__What you are asked to do__. Could you transcribe all of the data word for word?
--- Data segment Enclosed Below ---
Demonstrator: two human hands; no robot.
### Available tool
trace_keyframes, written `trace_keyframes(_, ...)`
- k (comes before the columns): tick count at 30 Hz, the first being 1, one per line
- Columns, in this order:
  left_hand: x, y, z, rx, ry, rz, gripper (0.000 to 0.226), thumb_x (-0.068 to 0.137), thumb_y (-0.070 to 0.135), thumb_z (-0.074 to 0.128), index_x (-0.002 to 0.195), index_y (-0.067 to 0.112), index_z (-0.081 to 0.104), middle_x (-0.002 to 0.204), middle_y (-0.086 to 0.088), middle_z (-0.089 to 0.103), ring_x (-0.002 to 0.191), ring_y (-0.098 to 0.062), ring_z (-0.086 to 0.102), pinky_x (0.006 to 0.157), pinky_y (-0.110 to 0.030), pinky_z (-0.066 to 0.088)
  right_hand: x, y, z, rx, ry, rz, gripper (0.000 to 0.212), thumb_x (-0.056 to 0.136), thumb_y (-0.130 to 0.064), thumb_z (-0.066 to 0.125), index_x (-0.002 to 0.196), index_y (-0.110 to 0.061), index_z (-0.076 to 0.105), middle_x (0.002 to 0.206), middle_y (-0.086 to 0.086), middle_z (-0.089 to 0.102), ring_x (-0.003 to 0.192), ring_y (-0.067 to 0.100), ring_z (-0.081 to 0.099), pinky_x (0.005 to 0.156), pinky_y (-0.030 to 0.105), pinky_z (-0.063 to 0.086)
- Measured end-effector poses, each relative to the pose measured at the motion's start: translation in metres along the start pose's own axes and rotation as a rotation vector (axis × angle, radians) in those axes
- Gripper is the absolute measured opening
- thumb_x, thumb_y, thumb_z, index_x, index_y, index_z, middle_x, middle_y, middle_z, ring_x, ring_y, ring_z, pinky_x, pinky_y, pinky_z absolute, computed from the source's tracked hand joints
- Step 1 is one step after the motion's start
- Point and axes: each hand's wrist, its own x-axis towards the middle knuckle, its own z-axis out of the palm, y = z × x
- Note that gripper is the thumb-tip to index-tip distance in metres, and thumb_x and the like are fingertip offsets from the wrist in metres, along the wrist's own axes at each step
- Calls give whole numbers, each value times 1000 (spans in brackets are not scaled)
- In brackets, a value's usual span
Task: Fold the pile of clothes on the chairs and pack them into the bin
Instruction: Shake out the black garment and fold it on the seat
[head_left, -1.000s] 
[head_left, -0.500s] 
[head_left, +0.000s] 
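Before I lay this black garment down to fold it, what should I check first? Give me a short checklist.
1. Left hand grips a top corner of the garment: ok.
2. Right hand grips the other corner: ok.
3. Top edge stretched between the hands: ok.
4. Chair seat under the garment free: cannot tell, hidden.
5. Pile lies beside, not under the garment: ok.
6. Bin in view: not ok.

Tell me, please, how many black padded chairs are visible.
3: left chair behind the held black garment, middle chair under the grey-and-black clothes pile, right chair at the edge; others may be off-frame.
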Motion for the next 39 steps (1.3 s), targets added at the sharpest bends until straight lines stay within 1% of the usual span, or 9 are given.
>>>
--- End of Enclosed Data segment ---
__Problem solution__.
Demonstrator: two human hands; no robot.
### Available tool
trace_keyframes, written `trace_keyframes(_, ...)`
- k (comes before the columns): tick count at 30 Hz, the first being 1, one per line
- Columns, in this order:
  left_hand: x, y, z, rx, ry, rz, gripper (0.000 to 0.226), thumb_x (-0.068 to 0.137), thumb_y (-0.070 to 0.135), thumb_z (-0.074 to 0.128), index_x (-0.002 to 0.195), index_y (-0.067 to 0.112), index_z (-0.081 to 0.104), middle_x (-0.002 to 0.204), middle_y (-0.086 to 0.088), middle_z (-0.089 to 0.103), ring_x (-0.002 to 0.191), ring_y (-0.098 to 0.062), ring_z (-0.086 to 0.102), pinky_x (0.006 to 0.157), pinky_y (-0.110 to 0.030), pinky_z (-0.066 to 0.088)
  right_hand: x, y, z, rx, ry, rz, gripper (0.000 to 0.212), thumb_x (-0.056 to 0.136), thumb_y (-0.130 to 0.064), thumb_z (-0.066 to 0.125), index_x (-0.002 to 0.196), index_y (-0.110 to 0.061), index_z (-0.076 to 0.105), middle_x (0.002 to 0.206), middle_y (-0.086 to 0.086), middle_z (-0.089 to 0.102), ring_x (-0.003 to 0.192), ring_y (-0.067 to 0.100), ring_z (-0.081 to 0.099), pinky_x (0.005 to 0.156), pinky_y (-0.030 to 0.105), pinky_z (-0.063 to 0.086)
- Measured end-effector poses, each relative to the pose measured at the motion's start: translation in metres along the start pose's own axes and rotation as a rotation vector (axis × angle, radians) in those axes
- Gripper is the absolute measured opening
- thumb_x, thumb_y, thumb_z, index_x, index_y, index_z, middle_x, middle_y, middle_z, ring_x, ring_y, ring_z, pinky_x, pinky_y, pinky_z absolute, computed from the source's tracked hand joints
- Step 1 is one step after the motion's start
- Point and axes: each hand's wrist, its own x-axis towards the middle knuckle, its own z-axis out of the palm, y = z × x
- Note that gripper is the thumb-tip to index-tip distance in metres, and thumb_x and the like are fingertip offsets from the wrist in metres, along the wrist's own axes at each step
- Calls give whole numbers, each value times 1000 (spans in brackets are not scaled)
- In brackets, a value's usual span
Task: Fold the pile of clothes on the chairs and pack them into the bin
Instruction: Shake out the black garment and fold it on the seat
[head_left, -1.000s] 
[head_left, -0.500s] 
[head_left, +0.000s] 
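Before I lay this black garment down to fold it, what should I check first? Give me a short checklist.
1. Left hand grips a top corner of the garment: ok.
2. Right hand grips the other corner: ok.
3. Top edge stretched between the hands: ok.
4. Chair seat under the garment free: cannot tell, hidden.
5. Pile lies beside, not under the garment: ok.
6. Bin in view: not ok.

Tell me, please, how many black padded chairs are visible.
3: left chair behind the held black garment, middle chair under the grey-and-black clothes pile, right chair at the edge; others may be off-frame.
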Motion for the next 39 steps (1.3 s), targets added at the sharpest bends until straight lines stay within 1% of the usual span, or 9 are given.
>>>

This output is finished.